Moreover, in 62 patients with evaluable disease, 44% had an objective response to the PARP inhibitor. Median duration of response was not evaluable (range: 1.7 to 24-plus months), and 27 patients achieved a response of 6 months or beyond.

"Rubraca is the first in a class of drugs to become newly available to patients with mCRPC who harbor a deleterious BRCA mutation," TRITON2 investigator Wassim Abida, MD, of Memorial Sloan Kettering Cancer Center in New York City, said in a manufacturer . "Given the level and duration of responses observed with Rubraca in men with mCRPC and these mutations, it represents an important and timely new treatment option for this patient population."

Common adverse events (AEs) in the trial included anemia, constipation, decreased appetite, diarrhea, fatigue, increased liver enzymes, nausea and vomiting, rash, and thrombocytopenia.

GIST Gets Fourth-Line Option

The tyrosine kinase inhibitor (TKI) ripretinib (Qinlock) snagged its first approval, for adults with advanced GISTs whose tumors progressed on three prior TKIs, including imatinib (Gleevec).

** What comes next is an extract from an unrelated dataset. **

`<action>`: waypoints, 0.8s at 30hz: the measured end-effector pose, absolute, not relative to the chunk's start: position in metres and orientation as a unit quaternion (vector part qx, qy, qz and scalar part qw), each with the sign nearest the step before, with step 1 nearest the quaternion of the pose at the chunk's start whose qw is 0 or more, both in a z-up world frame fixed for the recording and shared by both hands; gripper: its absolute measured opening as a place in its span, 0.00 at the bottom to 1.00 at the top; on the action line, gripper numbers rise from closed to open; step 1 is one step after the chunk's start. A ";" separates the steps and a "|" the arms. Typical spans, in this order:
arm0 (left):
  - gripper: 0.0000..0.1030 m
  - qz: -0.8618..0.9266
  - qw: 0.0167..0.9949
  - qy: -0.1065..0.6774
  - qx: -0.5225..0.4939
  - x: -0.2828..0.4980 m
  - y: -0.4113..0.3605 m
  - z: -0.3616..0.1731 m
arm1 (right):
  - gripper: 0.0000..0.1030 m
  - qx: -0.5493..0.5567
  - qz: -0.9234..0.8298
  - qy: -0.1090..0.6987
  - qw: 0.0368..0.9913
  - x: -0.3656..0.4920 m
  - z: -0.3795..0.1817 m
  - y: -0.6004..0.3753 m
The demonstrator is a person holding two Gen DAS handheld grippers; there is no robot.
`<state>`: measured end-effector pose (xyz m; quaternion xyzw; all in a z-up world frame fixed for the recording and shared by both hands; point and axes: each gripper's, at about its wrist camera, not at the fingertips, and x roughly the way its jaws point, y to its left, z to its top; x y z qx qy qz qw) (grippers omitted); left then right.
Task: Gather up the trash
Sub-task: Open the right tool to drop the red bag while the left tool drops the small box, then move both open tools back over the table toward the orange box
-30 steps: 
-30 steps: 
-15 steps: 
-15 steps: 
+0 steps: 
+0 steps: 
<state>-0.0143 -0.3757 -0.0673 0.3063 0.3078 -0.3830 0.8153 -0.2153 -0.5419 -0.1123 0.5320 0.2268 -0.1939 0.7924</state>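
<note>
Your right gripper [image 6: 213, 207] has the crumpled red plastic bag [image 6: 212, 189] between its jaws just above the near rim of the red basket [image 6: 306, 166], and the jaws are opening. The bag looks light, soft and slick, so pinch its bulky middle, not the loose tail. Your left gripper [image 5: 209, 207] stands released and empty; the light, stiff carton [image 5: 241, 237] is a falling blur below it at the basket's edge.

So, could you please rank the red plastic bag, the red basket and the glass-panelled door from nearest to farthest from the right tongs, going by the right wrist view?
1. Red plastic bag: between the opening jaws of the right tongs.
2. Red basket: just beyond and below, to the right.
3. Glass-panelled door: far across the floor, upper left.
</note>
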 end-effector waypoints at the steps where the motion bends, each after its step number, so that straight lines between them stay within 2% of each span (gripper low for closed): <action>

"Despite the progress that has been made over the past 20 years in developing treatments for GIST, including four FDA-approved targeted therapies -- imatinib in 2002, sunitinib [Sutent] in 2006, regorafenib [Stivarga] in 2013 and avapritinib [Ayvakit] earlier this year -- some patients don't respond to treatment and their tumors [continue] to progress," Richard Pazdur, MD, director of the FDA's Oncology Center of Excellence, said in a . "Today's approval provides a new treatment option for patients who have exhausted all FDA-approved therapies for GIST."

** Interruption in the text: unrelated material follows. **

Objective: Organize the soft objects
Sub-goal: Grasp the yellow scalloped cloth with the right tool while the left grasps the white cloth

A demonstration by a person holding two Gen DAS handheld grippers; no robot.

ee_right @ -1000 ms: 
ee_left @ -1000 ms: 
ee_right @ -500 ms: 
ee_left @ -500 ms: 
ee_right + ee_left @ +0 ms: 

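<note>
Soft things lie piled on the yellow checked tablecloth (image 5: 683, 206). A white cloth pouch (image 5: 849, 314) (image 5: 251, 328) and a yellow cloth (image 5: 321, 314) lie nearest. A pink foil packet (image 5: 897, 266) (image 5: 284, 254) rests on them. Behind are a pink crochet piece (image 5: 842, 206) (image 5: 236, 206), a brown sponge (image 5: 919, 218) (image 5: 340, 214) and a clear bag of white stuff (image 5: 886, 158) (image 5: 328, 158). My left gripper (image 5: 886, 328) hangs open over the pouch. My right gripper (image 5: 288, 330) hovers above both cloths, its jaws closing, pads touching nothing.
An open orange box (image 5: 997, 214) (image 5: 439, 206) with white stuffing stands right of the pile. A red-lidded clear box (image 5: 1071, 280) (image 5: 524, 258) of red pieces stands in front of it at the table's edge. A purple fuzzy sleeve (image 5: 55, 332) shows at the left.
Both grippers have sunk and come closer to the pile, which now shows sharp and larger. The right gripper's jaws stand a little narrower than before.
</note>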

Approval for the fourth-line agent was based on the international phase III INVICTUS trial, which randomized 129 patients 2:1 to oral ripretinib (150 mg once daily) or placebo until disease progression or unacceptable toxicity.

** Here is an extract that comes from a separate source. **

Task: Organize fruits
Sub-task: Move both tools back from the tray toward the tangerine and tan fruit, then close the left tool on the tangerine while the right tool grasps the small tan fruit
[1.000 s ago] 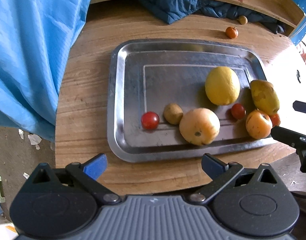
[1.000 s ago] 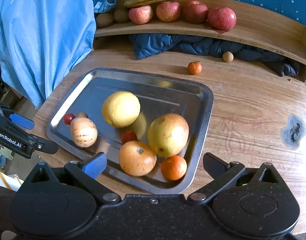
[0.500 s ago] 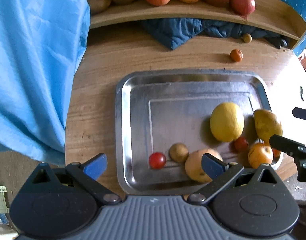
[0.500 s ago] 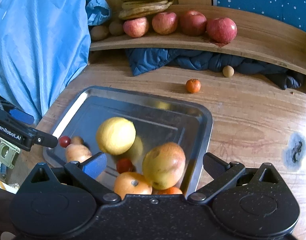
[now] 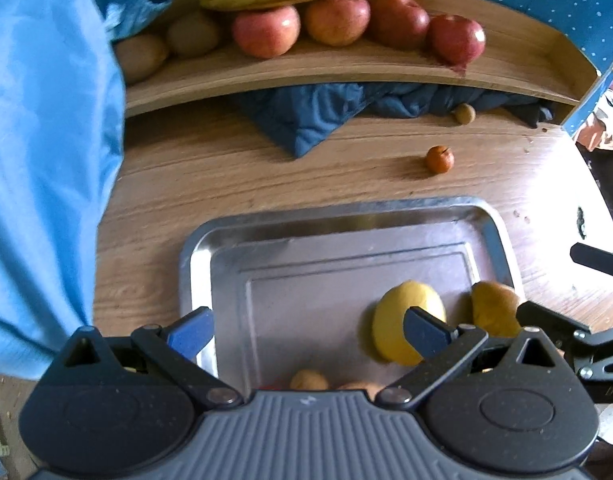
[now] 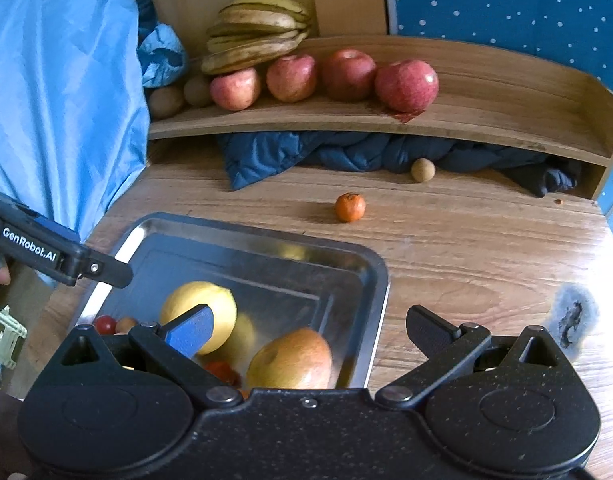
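A steel tray (image 5: pixel 346 216) (image 6: pixel 370 272) lies on the wooden table, holding a yellow lemon (image 5: pixel 398 312) (image 6: pixel 194 304), a pear (image 5: pixel 494 308) (image 6: pixel 294 360) and small fruits half hidden behind the gripper bodies. A cherry tomato (image 6: pixel 105 324) lies near the tray's left edge. My left gripper (image 5: pixel 306 334) hovers open over the tray's near end with nothing between its fingers. My right gripper (image 6: pixel 308 330) is open above the tray's right corner, also holding nothing. A small orange (image 5: pixel 440 159) (image 6: pixel 350 207) and a tan round fruit (image 5: pixel 464 113) (image 6: pixel 422 169) sit loose on the table beyond the tray.
A wooden shelf (image 6: pixel 486 120) at the back carries several red apples (image 6: pixel 406 85), bananas (image 6: pixel 254 42) and brown kiwis (image 6: pixel 166 101). A dark blue cloth (image 6: pixel 306 152) is bunched beneath it. Light blue fabric (image 5: pixel 42 160) hangs at the left. The table has a dark burn mark (image 6: pixel 574 312).
Both grippers have tilted up and drawn back, so the tray slid toward the bottom of each view and the shelf came into sight. Both stayed open; no fruit moved.
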The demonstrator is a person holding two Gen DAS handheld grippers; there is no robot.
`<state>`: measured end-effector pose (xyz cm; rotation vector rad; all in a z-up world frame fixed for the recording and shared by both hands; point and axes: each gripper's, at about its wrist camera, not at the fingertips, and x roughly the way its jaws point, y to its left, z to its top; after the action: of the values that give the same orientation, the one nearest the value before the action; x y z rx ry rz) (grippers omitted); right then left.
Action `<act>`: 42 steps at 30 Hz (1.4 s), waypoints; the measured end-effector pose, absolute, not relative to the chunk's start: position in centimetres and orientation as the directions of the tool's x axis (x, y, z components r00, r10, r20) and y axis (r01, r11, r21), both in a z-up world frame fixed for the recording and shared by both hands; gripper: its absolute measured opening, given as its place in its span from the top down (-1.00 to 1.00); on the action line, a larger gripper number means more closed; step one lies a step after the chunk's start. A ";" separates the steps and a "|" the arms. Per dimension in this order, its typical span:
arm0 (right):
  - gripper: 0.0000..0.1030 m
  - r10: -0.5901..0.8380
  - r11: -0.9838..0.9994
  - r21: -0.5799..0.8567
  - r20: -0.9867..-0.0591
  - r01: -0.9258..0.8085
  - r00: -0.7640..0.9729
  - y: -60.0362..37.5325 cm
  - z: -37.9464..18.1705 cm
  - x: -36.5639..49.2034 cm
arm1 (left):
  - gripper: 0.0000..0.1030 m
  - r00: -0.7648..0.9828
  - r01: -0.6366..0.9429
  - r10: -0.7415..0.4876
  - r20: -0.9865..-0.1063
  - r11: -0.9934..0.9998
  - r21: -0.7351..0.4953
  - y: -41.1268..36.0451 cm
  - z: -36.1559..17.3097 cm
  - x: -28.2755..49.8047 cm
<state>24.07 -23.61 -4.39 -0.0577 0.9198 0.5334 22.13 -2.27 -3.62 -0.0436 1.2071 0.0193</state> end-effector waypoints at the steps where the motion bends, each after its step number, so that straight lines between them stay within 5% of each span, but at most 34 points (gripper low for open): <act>1: -0.99 0.410 0.872 0.174 -0.770 -0.458 0.488 -23.7 -4.4 24.1 | -0.99 0.356 -0.032 -0.012 -0.934 0.999 -0.026 -2.4 -3.7 22.4; 42: -0.99 0.258 0.962 0.164 -0.813 -0.220 0.522 -27.1 -7.7 35.8 | -0.99 0.395 0.204 -0.238 -0.888 0.964 -0.168 -8.8 -6.6 34.0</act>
<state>35.81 -27.15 -7.66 0.0419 0.9812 0.2863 34.01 -8.79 -6.55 -0.0334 1.1311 -0.2802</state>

Patients on ripretinib had improved progression-free survival (PFS), at 6.3 months versus 1.o month with placebo (HR 0.15, 95% CI 0.09-0.25, P<0.0001). Overall survival (OS) was 15.1 months in the investigational arm versus 6.6 months with placebo, with crossover permitted in the placebo arm following disease progression.

Common AEs with ripretinib included abdominal pain, alopecia, constipation, decreased appetite, diarrhea, fatigue, hand-foot syndrome, myalgia, and nausea and vomiting. FDA warned that ripretinib was also associated with the development of cardiac dysfunction, hypertension, and new skin cancers.

Opdivo Notches First-Line NSCLC Approval

The PD-1 inhibitor nivolumab (Opdivo), the first immune checkpoint inhibitor to be approved in non-small cell lung cancer (NSCLC), finally landed a first-line indication, in combination with the CTLA-4-directed agent ipilimumab (Yervoy) for patients with metastatic PD-L1-positive disease (≥1%).

In part 1a of the phase III CheckMate-227 trial, treatment with the combination demonstrated an improvement in OS for PD-L1-positive NSCLC patients without EGFR mutations or ALK rearrangements over a platinum doublet (17.1 vs 14.9 months; HR 0.79, 95% CI 0.67-0.94, P=0.0066). Landmark analyses of OS favored the immunotherapy combination over chemotherapy at all time points:

  • 1 year: 63% vs 56%
  • 2 years: 40% vs 33%
  • 3 years: 33% vs 22%

In the nivolumab-ipilimumab arm, 36% of patients responded versus 30% with chemotherapy, and the median duration of response was 23.2 and 6.2 months, respectively. Median PFS was similar between the two arms, at 5.1 months in the nivolumab-ipilimumab arm and 5.6 months in the chemotherapy arm.

"Patients with metastatic lung cancer remain in need of new treatment options that may provide durable responses," study investigator Matthew Hellmann, MD, also of Sloan Kettering, said in a . "The results from the CheckMate-227 trial show that a dual immunotherapy approach offers a chance at long-term survival for appropriate patients with metastatic NSCLC."

Common AEs among patients treated with the immunotherapy combination included cough, decreased appetite, diarrhea/colitis, dyspnea, fatigue, hepatitis, musculoskeletal pain, nausea, pruritus, and rash.

Nivolumab-ipilimumab is also approved for the first-line treatment of advanced or metastatic melanoma and renal cell carcinoma.